* _Your assignment_
Copy exactly the lines of the material below that run from the one containing "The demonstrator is" through the one containing "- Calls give". Copy no other lines.
___ Supplied data
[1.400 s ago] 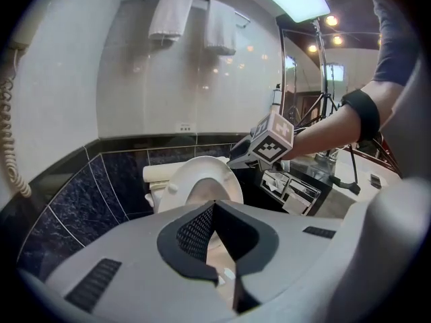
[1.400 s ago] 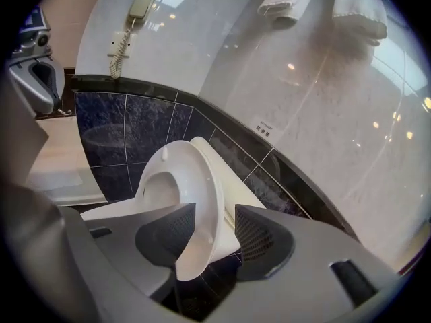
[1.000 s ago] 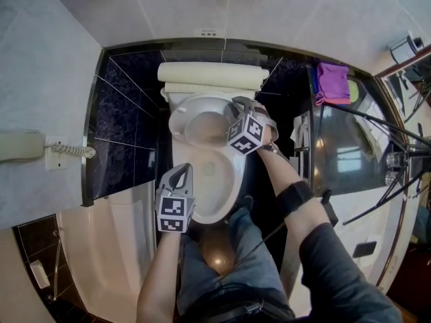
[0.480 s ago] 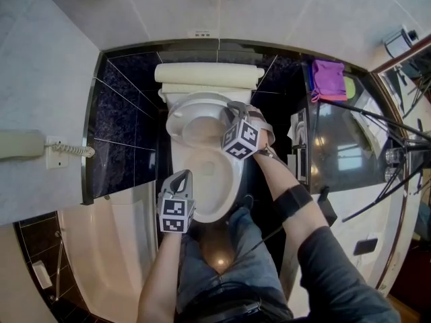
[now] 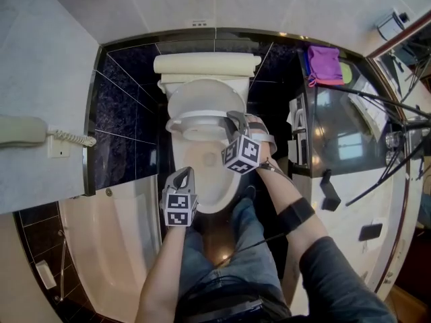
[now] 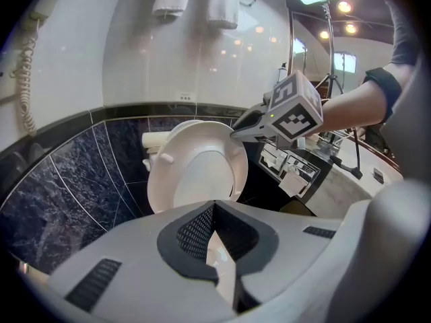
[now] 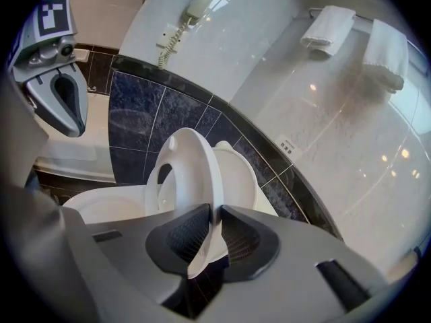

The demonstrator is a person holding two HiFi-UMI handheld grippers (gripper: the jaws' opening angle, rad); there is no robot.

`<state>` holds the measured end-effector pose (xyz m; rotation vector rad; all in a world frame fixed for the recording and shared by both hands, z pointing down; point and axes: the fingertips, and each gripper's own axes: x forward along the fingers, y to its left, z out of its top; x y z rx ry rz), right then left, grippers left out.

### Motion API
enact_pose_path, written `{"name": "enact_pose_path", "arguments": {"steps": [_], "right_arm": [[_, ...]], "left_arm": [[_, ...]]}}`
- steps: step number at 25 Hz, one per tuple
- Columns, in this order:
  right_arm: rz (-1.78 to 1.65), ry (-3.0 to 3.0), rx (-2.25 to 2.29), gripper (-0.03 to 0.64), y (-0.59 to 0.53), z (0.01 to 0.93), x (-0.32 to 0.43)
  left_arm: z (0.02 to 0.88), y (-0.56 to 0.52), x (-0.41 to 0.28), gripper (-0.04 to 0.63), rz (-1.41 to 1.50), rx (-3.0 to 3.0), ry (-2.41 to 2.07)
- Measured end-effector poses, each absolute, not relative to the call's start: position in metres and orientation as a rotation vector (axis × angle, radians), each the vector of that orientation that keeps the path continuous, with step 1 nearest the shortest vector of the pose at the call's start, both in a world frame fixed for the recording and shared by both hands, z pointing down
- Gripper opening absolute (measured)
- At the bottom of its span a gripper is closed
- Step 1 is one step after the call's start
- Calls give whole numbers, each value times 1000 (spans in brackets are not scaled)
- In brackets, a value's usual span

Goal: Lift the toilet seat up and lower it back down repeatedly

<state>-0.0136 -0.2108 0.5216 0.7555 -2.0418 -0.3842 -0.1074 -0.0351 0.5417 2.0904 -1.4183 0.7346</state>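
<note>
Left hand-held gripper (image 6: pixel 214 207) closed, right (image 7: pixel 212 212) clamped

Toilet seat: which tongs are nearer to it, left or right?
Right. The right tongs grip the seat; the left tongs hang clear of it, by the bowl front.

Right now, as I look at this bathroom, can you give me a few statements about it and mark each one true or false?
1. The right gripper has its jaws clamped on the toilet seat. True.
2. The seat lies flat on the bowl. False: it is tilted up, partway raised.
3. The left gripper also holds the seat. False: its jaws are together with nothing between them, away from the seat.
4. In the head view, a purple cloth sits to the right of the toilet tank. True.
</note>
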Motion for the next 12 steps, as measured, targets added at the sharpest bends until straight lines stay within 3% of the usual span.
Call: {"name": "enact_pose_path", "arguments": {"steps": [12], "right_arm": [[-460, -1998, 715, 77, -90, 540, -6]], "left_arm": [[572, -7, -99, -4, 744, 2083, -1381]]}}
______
* _Task output_
The demonstrator is a person holding two HiFi-UMI handheld grippers (gripper: the jaws' opening angle, rad); there is no robot.

`<state>` holds the measured end-effector pose (xyz m; rotation vector rad; all in a world frame fixed for the recording and shared by both hands, z pointing down; point and axes: the fingertips, and each gripper's own axes: x forward along the fingers, y to its left, z out of its top; x y z rx ry rz), right then left, grippers left out.

### Motion API
enact_pose_path, written `{"name": "enact_pose_path", "arguments": {"steps": [_], "right_arm": [[_, ...]], "left_arm": [[_, ...]]}}`
- steps: step number at 25 Hz, one per tuple
- Columns, in this order:
  right_arm: rz (-1.78 to 1.65), ry (-3.0 to 3.0), rx (-2.25 to 2.29), gripper (-0.03 to 0.64), y (-0.59 to 0.53), z (0.01 to 0.93), x (-0.32 to 0.43)
  left_arm: z (0.02 to 0.88), y (-0.56 to 0.52), x (-0.41 to 0.28), gripper (-0.04 to 0.63), rz (-1.41 to 1.50), rx (-3.0 to 3.0), ry (-2.41 to 2.07)
- Measured end-effector poses, each absolute, not relative to the call's start: position in metres and orientation as a rotation vector (axis × angle, radians), each the vector of that orientation that keeps the path continuous, with step 1 nearest the shortest vector of the pose at the call's start, both in a world frame fixed for the recording and shared by both hands, z pointing down
- Gripper opening absolute (measured)
- At the bottom of its span a gripper is closed
- Step 1 is one step after the call's start
- Calls give whole numbers, each value times 1000 (spans in brackets are not scaled)

What has been written here completes the answer.